Jon Chase
Jon Chase

Reputation: 563

Where does Google Dataproc store Spark logs on disk?

I'd like to get command line access to the live logs produced by my Spark app when I'm SSH'd into the master node (the machine hosting the Spark driver program). I'm able to see them using gcloud dataproc jobs wait, the Dataproc web UI, and in GCS, but I'd like to be able to access the live log via command line so I can grep, etc. through it.

Where can I find the logs produced by Spark on the driver (and on the executors too!)?

Upvotes: 0

Views: 1682

Answers (1)

Dennis Huo
Dennis Huo

Reputation: 10677

At the moment, Dataproc doesn't actually tee out any duplicate copy of the driver output to local disk vs just placing it in GCS, in part because it doesn't quite fit into standard log-rotation policies or YARN task log cleanup, so it requires extra definitions of how to perform garbage-collection of these output files on the local disk or otherwise risking slowly running out of disk space on a longer-lived cluster.

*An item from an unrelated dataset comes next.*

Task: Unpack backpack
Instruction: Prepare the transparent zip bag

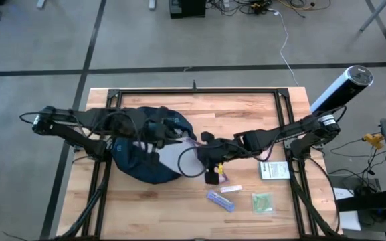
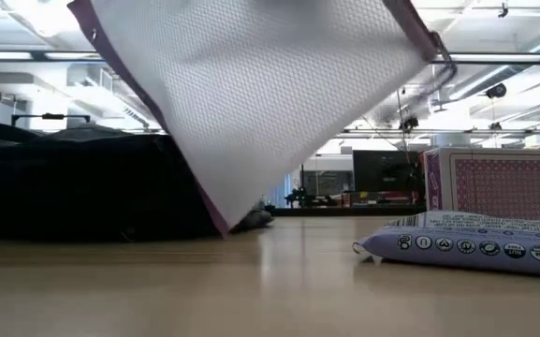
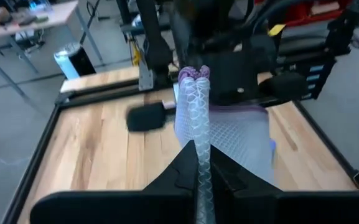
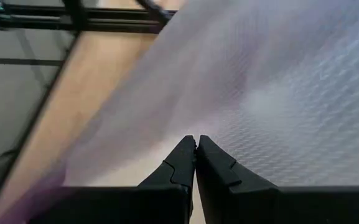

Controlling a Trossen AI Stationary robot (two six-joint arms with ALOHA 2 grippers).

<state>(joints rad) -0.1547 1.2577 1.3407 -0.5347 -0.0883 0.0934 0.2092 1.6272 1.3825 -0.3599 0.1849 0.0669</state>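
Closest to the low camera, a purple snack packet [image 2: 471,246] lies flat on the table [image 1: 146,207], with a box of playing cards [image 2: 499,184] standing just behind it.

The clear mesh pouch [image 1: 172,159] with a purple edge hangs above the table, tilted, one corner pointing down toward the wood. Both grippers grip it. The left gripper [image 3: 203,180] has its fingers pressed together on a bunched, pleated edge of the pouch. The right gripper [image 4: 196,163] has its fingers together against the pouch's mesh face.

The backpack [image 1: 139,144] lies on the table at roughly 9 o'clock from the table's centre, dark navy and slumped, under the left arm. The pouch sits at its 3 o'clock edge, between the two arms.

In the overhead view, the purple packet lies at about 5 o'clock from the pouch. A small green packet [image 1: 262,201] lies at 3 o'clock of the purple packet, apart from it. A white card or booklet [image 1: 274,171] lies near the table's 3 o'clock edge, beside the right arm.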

That said, such deletion policies are certainly surmountable, so I'll go ahead and add this as a feature request to tee the driver output out to both GCS and a local disk file for better ease-of-use.

In the meantime though, you have a couple options:

  1. Enable the cloud-platform scope when creating your cluster (gcloud dataproc clusters create --scopes cloud-platform) and then even on the cluster you can gcloud dataproc jobs wait <jobid> | grep foo
  2. Alternatively, use gsutil cat; if you can gcloud dataproc jobs describe from another location first to find the driverOutputResourceUri field, this points at the GCS prefix (which you probably already found since you mentioned finding them in GCS). Since the output parts are named with a padded numerical prefix, gsutil cat gs://bucket/google-cloud-dataproc-metainfo/cluster-uuid/jobs/jobid/driveroutput* will print out the job output in the correct order, and then you can pipe that into whatever you need.